**Problem statement**
For the entries that follow, restate word for word the line containing "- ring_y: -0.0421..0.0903", the line containing "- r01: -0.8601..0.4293", and every line that lies between them.

===

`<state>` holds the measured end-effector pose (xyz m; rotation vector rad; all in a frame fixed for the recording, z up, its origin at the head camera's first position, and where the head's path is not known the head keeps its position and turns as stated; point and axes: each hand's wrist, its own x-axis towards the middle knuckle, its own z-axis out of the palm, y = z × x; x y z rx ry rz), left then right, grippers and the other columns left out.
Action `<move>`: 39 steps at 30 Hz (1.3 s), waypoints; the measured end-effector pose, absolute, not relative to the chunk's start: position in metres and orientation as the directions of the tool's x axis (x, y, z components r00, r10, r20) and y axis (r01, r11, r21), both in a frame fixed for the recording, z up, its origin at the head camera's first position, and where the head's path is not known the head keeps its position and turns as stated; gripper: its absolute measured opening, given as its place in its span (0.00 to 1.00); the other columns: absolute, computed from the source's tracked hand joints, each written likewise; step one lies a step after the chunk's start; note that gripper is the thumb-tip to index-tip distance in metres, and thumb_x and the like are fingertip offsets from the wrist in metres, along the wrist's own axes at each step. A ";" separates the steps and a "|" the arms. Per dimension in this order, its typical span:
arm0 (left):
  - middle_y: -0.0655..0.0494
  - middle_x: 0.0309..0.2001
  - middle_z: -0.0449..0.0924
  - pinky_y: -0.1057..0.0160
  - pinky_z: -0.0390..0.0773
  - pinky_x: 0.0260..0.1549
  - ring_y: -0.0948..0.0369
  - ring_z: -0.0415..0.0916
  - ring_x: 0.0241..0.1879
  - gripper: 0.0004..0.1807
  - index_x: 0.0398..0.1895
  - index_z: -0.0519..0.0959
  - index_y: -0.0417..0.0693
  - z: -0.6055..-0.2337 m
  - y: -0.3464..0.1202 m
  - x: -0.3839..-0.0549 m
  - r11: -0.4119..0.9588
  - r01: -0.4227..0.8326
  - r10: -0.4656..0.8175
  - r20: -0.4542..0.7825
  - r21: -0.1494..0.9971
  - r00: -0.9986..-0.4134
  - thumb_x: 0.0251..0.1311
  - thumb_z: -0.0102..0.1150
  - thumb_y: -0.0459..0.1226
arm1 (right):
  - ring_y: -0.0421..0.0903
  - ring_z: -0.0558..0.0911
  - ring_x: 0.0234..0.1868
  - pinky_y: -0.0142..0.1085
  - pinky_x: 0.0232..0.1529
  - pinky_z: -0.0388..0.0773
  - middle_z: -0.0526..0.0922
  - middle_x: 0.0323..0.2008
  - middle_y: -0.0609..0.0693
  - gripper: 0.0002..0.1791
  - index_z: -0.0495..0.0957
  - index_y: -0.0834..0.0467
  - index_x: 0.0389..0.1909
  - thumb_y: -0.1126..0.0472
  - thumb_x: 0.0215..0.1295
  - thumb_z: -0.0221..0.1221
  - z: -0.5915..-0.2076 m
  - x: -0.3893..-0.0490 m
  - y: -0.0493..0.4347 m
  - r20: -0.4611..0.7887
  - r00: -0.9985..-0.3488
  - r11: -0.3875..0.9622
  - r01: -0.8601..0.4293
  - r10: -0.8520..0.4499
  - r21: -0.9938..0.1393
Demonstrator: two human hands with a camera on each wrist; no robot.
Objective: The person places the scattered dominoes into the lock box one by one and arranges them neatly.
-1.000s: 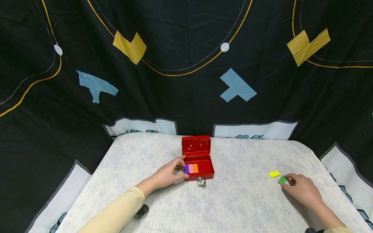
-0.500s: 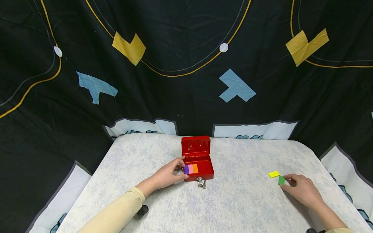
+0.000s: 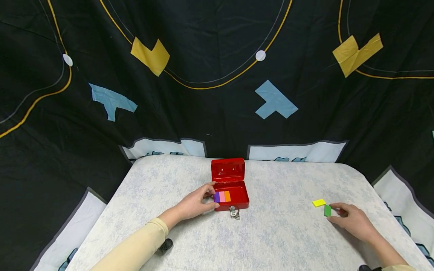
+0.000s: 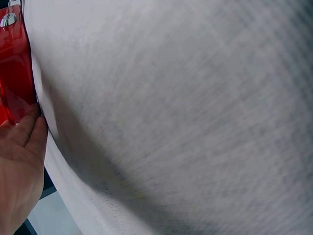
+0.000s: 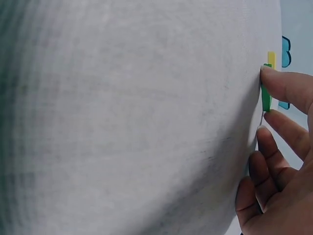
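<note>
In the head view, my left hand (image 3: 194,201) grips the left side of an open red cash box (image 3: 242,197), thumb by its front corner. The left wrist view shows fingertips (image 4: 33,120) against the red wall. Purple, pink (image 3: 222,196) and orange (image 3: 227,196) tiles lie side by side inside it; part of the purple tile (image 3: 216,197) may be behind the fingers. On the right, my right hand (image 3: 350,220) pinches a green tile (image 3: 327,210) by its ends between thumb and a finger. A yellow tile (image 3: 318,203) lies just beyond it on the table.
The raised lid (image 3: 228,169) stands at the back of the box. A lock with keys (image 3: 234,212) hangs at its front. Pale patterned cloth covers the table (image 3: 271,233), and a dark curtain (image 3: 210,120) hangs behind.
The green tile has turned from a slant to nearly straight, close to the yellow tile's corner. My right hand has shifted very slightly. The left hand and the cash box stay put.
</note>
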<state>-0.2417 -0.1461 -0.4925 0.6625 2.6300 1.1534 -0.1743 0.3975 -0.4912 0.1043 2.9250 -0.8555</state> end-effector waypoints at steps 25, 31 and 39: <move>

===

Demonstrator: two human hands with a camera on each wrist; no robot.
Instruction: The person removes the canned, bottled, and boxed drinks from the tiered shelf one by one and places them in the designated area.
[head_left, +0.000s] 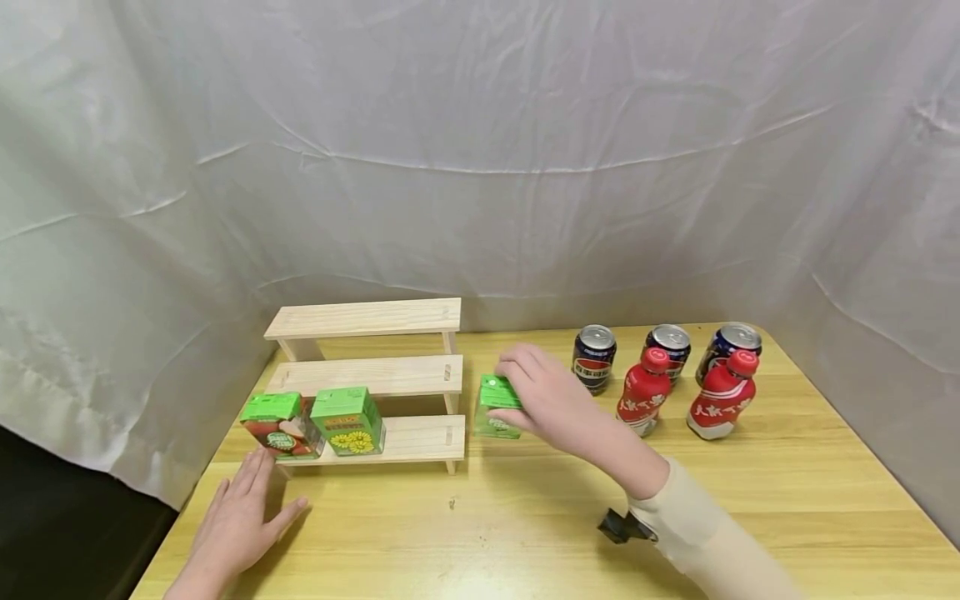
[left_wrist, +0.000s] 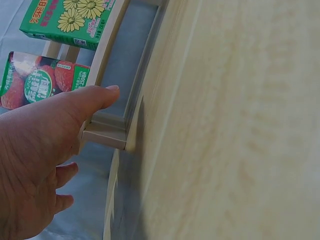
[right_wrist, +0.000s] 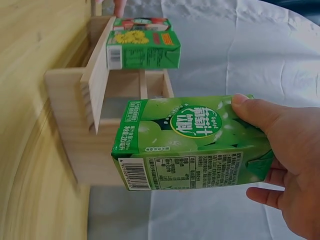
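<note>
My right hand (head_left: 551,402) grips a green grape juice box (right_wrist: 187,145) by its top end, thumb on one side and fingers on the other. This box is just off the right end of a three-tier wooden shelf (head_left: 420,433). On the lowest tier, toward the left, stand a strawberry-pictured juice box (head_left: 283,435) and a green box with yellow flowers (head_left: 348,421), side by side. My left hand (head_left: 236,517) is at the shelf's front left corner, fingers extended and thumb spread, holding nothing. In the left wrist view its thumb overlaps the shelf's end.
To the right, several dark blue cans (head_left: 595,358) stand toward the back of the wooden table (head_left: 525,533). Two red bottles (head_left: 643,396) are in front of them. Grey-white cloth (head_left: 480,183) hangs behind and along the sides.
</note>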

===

**Finished task**
  - ring_y: -0.0421..0.0903
  - ring_z: -0.0558..0.0911
  - ring_x: 0.0234..0.1868
  - pinky_y: -0.0142..0.1085
  - pinky_x: 0.0232..0.1529
  - pinky_z: -0.0388..0.0773
  - middle_z: -0.0526..0.0922
  - middle_x: 0.0323..0.2008
  - middle_y: -0.0609..0.0693
  - gripper: 0.0002..0.1791
  - index_z: -0.0495..0.0957
  - index_y: -0.0834..0.0467
  - index_x: 0.0389..0.1909
  - thumb_y: -0.1126..0.0472
  - thumb_x: 0.0215..0.1295
  - thumb_z: -0.0221..0.1221
  - z: -0.5915..-0.2076 m
  - x: -0.3893..-0.0490 m
  - y: -0.0493..0.4347 m
  - r20: -0.4611..0.7887
  - r00: -0.9985..-0.3488
  - r11: -0.3875..0.9622
  - r01: -0.8601..0.4293

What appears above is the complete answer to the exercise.